**Instructions for the task**
Would you transcribe the listing exactly as it stands, minus any images?

:: Recorded data ::

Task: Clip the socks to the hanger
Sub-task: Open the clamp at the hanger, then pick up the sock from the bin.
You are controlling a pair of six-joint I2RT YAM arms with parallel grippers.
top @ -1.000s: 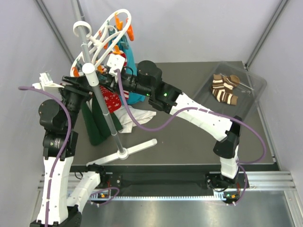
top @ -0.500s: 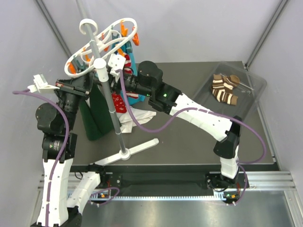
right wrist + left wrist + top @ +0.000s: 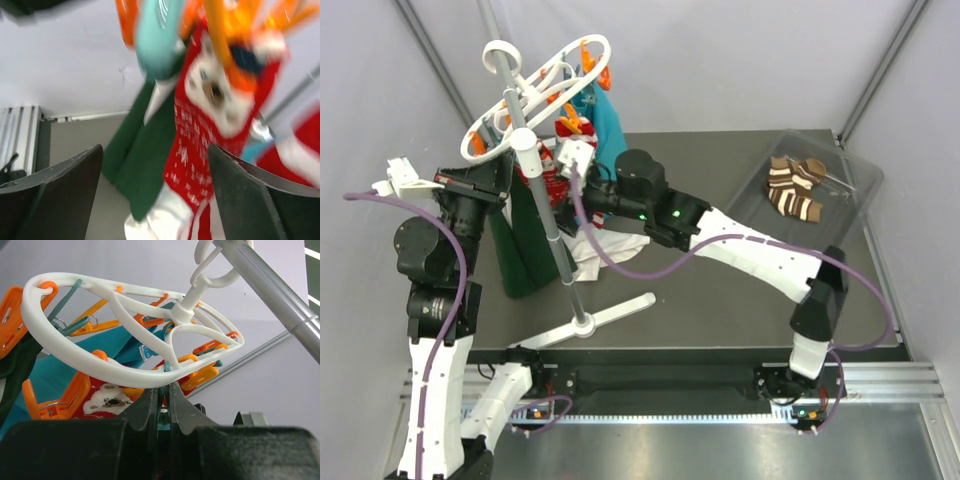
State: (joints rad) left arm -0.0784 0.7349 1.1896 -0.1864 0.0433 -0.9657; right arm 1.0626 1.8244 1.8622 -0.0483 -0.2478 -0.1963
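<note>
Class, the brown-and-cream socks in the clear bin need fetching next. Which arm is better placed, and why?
Right. The right pincer is open and holds nothing, and the clear bin with the brown-and-cream socks lies on its side. The left pincer is shut on the hanger.

Top cam is looking down from high behind the rig over the whole desk (image 3: 720,300). Left wrist cam is peering up, v. close under the hanger (image 3: 135,380). Right wrist cam is facing it side-on, close, blurred; all 3 are sharing it.
</note>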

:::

**Result of the task**
Task: Clip the socks to the hanger
Sub-task: Open the clamp at the hanger, then pick up the sock from the bin.
You are controlling a pair of six-joint I2RT YAM arms with parallel grippers.
top @ -1.000s: 
top @ -0.500s: 
right wrist + left wrist + top @ +0.000s: 
State: (joints rad) left arm -0.0784 0.7349 1.1896 -0.1864 0.0433 -0.9657; right arm 1.0626 1.8244 1.8622 -0.0483 -0.2478 -0.1963
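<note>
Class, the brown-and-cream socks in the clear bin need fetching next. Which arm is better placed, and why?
Right. The right pincer is open and holds nothing, and the clear bin with the brown-and-cream socks lies on its side. The left pincer is shut on the hanger.

Top cam is looking down from high behind the rig over the whole desk (image 3: 720,300). Left wrist cam is peering up, v. close under the hanger (image 3: 135,380). Right wrist cam is facing it side-on, close, blurred; all 3 are sharing it.
</note>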

Now the answer is complete.